* Problem *
Give back the data below exactly as it was given.

* Supplied data *
···

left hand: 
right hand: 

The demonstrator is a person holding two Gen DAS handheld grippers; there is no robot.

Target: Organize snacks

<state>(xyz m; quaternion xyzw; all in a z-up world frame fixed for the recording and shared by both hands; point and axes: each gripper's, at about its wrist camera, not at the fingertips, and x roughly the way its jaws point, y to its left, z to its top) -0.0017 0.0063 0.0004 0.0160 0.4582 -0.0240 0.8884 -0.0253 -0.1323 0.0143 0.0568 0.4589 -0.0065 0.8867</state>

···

* The answer *
left hand: 
right hand: 

The demonstrator is a person holding two Gen DAS handheld grippers; there is no robot.

Target: Organize snacks

<state>(xyz m; quaternion xyzw; all in a z-up world frame fixed for the recording and shared by both hands; point and axes: each gripper's, at about its wrist camera, not at the fingertips, and x roughly the way its jaws point, y to its left, z to its top) -0.0017 0.0063 0.0004 0.0160 0.4582 -0.0240 0.8884 -0.0253 -0.1323 0.0143 0.0568 0.4589 -0.0065 0.8867</state>

A complete answer has now been given.